Nothing but the pictures should be dropped when the records are transcribed word for word.
(DATA TO EXAMINE begins)
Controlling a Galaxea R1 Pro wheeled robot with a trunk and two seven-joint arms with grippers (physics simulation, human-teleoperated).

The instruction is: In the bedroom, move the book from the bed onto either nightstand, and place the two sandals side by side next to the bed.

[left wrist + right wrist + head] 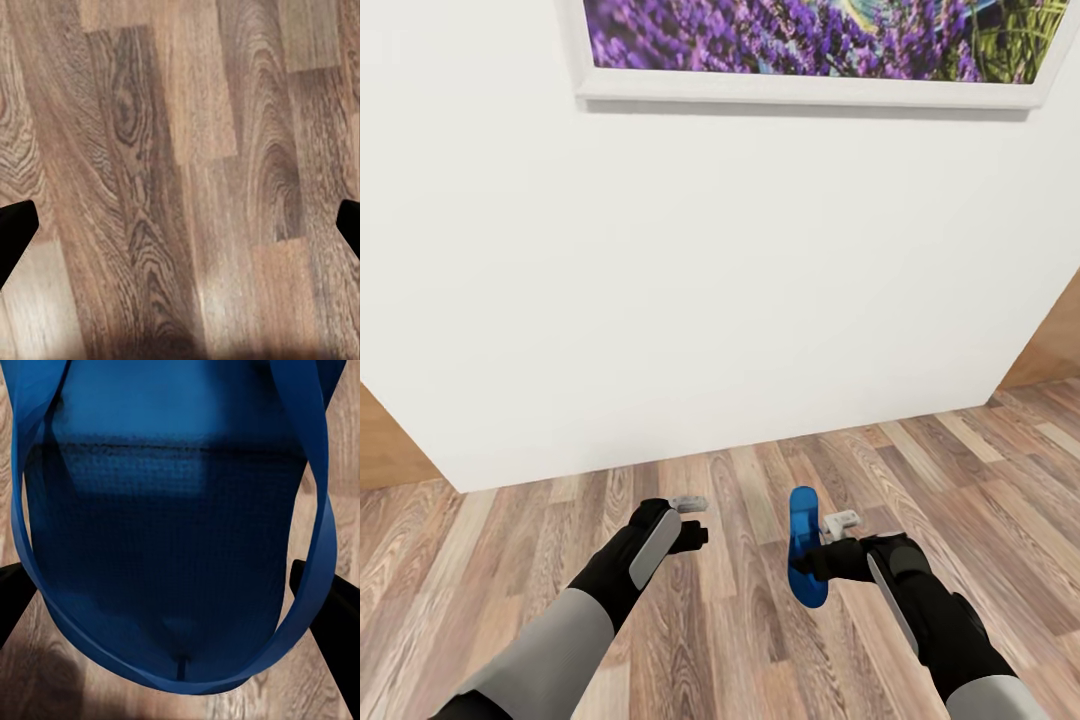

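One bright blue flip-flop sandal [806,548] hangs in your right gripper [822,556], clamped at its side edge, sole upright and clear of the brown wood-plank floor [740,620]; in the right wrist view the sole [165,532] sits between the dark fingers [330,607]. Your left gripper [698,520] is spread wide and empty above bare planks [180,180]. Ahead, the white wall [700,280] meets the floor, a framed purple lavender picture [810,45] high on it. Open floor lies on both sides of you.
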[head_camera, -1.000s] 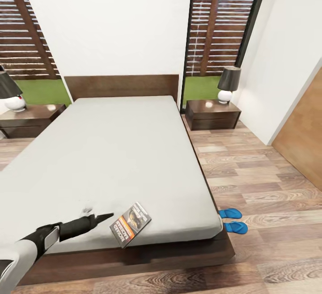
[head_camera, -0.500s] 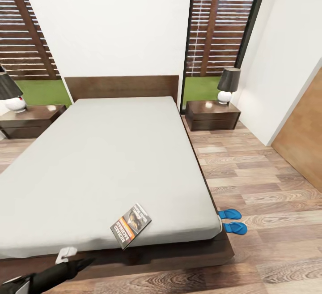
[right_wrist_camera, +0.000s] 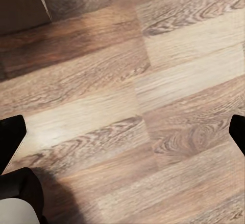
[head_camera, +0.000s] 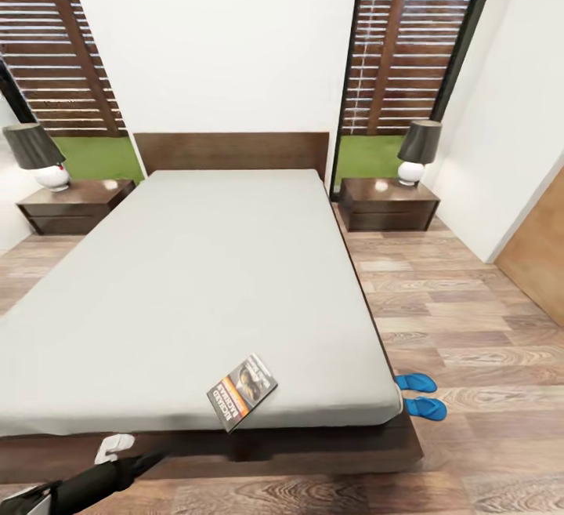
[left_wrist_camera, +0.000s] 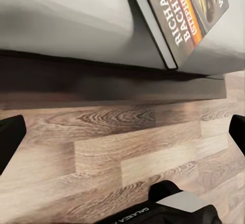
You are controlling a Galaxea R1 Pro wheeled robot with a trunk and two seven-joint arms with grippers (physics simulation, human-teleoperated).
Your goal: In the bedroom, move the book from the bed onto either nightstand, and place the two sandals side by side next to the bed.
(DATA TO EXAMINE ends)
TASK RESULT |
Controlling a Galaxea R1 Pro wheeled robot with a trunk and two seven-joint arms with grippers (physics simulation, human-teleoperated).

The instruction is: In the bedroom, move the book from the bed onto either nightstand, and place the two sandals side by side next to the bed.

[left wrist + right wrist + head] 

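One bright blue flip-flop sandal [806,548] hangs in your right gripper [822,556], clamped at its side edge, sole upright and clear of the brown wood-plank floor [740,620]; in the right wrist view the sole [165,532] sits between the dark fingers [330,607]. Your left gripper [698,520] is spread wide and empty above bare planks [180,180]. Ahead, the white wall [700,280] meets the floor, a framed purple lavender picture [810,45] high on it. Open floor lies on both sides of you.
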[head_camera, -1.000s] 
[head_camera, -0.500s] 
[right_wrist_camera, +0.000s] 
[head_camera, +0.000s] 
[left_wrist_camera, +0.000s] 
You are controlling a Galaxea R1 Pro wheeled robot with a trunk and two seven-joint arms with grippers (physics simulation, human-teleoperated).
Your goal: In the bedroom, move the book from the bed onto either nightstand, and place the two sandals side by side next to the bed.

This answer leaves nothing further to address.